The season of Lent and the approach of Easter is a time that I find myself meditating on the human capacity for evil. I am a person who often appreciates themes from my personal faith through art and literature. As such, I have lately been thinking of two works in particular that sharply contrast with each other in their characterizations of evil.
The TV show Hannibal (2013) has been recommended to me several times by friends and acquaintances. It is a popular show, and those who have recommended it to me talk about being fascinated by the concept of “pure empathy” characterized by the main character Will Graham (Hugh Dancy). However, the show bothered me immensely for one particular reason. Amidst the murder mysteries and pseudo-philosophical conversations between the main characters was the message that it takes someone special–in this case, the main character, Hannibal Lecter (Mads Mikkelsen)–to commit acts of great evil.
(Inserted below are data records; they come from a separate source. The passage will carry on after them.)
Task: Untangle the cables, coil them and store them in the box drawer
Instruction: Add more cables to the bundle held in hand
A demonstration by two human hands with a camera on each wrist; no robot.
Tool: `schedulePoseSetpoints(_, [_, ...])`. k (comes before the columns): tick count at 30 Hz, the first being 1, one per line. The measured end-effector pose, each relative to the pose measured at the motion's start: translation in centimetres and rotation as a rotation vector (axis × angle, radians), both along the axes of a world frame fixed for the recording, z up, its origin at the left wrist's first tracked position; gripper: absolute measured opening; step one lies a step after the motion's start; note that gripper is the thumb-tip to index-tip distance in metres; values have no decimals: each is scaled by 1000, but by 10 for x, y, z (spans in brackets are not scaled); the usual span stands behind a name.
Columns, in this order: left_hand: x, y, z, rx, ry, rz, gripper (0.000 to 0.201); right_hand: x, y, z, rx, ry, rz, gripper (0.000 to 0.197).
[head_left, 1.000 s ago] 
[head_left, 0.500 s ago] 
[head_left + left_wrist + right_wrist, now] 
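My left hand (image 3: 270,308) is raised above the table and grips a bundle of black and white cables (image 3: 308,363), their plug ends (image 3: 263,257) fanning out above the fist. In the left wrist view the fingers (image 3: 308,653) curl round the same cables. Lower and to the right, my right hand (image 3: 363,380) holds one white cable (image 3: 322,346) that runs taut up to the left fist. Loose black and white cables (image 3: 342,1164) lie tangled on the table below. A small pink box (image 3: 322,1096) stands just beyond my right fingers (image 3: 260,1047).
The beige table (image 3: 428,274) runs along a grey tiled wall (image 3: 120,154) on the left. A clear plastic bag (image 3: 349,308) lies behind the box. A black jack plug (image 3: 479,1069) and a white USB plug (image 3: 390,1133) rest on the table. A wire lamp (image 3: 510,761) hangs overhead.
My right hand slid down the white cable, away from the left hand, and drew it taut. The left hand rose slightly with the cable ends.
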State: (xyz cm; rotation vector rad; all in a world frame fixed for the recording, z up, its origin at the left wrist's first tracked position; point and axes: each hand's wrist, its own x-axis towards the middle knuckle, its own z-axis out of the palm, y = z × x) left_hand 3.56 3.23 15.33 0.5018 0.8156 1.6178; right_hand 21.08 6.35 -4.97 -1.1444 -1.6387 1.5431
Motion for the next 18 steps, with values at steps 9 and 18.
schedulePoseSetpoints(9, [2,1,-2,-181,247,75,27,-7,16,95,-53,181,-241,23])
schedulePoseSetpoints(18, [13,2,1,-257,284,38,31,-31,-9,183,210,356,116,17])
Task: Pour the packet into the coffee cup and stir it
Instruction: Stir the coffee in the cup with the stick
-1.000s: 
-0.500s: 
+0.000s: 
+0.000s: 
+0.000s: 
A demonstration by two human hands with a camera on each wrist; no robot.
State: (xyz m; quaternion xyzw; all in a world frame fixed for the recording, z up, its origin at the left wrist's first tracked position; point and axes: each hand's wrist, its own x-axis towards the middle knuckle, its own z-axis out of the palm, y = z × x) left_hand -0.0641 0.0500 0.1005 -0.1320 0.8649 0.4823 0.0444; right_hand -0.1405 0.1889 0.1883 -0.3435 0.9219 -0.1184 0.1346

Not only does it take someone special to commit evil, it takes someone special to be able to understand, or empathize with, the capacity for evil. It makes sense to me that the show is popular. The characterization that evil and genius accompany each other and that both are beyond the reach of the average human makes for an intriguing story. However, it is not an honest portrayal of evil.
In 1963, political theorist Hannah Arendt published Eichmann in Jerusalem: A Report on the Banality of Evil, her assessment of the trial of Adolf Eichmann, which she reported on for The New Yorker. Eichmann had been a major organizer of the Holocaust and was responsible for the death of over six million Jews. Arendt recounts how many of those involved in the trial, as well as the public, expected Eichmann to be some kind of mad genius. However, Eichmann was not only found to be mentally sound according to his psychological evaluation but also had a pretty boring, managerial personality. Arendt coined the term “banality of evil” to describe her theory that evil appears as more ordinary than we would like to believe.
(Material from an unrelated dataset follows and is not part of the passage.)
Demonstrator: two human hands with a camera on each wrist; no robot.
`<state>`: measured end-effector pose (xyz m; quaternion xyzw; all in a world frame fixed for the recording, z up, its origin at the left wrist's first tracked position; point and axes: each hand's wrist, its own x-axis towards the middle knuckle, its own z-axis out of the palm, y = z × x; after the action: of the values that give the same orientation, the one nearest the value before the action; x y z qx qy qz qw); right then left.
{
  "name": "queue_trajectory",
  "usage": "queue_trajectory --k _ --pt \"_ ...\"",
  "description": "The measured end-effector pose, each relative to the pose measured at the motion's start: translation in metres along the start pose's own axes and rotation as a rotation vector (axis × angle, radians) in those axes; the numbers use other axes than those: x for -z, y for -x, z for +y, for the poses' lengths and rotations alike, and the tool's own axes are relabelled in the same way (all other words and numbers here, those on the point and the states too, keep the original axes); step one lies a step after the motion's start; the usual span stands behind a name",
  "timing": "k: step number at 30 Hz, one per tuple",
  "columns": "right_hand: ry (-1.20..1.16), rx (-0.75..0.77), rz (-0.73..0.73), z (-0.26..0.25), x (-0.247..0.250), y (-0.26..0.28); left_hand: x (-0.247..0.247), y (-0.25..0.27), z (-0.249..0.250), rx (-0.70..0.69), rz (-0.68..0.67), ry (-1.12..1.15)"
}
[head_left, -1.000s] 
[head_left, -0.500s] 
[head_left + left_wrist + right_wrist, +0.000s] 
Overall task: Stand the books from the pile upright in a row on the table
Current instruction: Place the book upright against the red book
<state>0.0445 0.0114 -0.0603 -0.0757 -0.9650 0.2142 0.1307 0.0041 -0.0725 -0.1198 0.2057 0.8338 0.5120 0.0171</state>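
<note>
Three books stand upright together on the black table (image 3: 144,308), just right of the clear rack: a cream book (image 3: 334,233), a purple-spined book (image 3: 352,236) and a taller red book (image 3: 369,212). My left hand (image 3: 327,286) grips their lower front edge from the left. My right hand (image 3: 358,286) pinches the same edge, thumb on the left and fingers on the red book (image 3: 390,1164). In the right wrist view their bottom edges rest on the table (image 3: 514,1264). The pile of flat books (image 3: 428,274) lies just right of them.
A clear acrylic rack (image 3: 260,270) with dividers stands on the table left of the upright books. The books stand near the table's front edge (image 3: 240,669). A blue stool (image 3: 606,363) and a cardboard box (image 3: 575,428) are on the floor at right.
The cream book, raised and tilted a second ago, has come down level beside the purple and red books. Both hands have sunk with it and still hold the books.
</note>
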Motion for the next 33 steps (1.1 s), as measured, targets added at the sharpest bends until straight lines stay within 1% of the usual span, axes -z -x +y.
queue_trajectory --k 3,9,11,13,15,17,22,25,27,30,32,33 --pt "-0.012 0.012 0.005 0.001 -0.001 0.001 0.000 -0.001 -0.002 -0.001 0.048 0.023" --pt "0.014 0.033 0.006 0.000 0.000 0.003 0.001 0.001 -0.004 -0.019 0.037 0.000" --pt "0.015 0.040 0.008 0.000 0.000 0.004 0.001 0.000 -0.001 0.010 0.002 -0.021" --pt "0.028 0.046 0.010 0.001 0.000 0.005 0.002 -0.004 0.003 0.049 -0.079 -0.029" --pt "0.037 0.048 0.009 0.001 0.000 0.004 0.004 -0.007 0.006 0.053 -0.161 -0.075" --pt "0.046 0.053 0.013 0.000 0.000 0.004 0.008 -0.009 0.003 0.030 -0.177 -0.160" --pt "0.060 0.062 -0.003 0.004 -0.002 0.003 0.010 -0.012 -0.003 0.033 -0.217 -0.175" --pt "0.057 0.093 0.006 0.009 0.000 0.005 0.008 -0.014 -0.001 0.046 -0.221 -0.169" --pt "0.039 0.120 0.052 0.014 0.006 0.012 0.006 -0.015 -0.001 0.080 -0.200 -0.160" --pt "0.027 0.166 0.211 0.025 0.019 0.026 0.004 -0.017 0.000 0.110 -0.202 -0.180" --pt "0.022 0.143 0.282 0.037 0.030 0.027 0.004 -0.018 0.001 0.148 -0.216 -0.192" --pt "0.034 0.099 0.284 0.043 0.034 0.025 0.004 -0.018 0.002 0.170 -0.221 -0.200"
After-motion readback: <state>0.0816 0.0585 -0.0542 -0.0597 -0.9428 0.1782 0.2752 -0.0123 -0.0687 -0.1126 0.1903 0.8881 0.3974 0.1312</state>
Bernie (2011) is one of my favorite films and, I believe, a much-needed depiction of the banality of evil. The titular character, Bernie Tiede (Jack Black) is a small town assistant funeral home director and beloved pillar of the community. When his strange friendship with local widow Marjorie Nugent (Shirley MacLaine) leads to her murder, the town is thrown into chaos. For most of the townsfolk, the immediate reaction to news of the murder of Marjorie Nugent is denial. Bernie is one of the sweetest, kindest people they know, embodying the community’s most cherished ideals of compassion and neighborliness. Marjorie Nugent had lived a life that was selfish and hateful; her presence was not exactly missed.
The reason the community of Carthage, Texas, did not want to accept that their own Bernie Tiede was a murderer was because it hit too close to home. Bernie was the best of them. If he was not beyond evil, then who was?
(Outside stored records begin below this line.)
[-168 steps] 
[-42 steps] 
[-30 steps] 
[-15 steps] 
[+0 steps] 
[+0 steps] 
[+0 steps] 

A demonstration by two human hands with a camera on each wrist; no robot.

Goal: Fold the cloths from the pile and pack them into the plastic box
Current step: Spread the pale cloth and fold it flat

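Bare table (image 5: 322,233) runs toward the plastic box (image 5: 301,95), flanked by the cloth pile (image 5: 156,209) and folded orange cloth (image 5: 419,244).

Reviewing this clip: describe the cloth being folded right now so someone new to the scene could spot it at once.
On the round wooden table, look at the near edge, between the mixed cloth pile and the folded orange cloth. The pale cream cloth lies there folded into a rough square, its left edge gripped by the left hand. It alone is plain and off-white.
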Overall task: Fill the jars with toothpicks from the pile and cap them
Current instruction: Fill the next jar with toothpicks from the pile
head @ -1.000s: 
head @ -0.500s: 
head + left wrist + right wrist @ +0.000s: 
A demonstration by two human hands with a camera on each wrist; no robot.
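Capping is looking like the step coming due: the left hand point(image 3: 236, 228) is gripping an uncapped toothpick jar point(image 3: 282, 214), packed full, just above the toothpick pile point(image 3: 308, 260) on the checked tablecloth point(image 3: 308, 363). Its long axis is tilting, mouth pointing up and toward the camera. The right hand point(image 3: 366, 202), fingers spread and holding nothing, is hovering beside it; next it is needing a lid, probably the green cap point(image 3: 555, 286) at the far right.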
I think shows like Hannibal are so popular because it is easier to believe that people capable of great evil are very different from the rest of us, and that evil is too strange to be comprehended by the average mind, lurking in the recesses of civilization like the Phantom of the Opera. What is less comfortable to accept is that the capacity for evil exists within all of us and that when we meet it, it could be as familiar and easy to accept as a sweet neighbor boy like Bernie.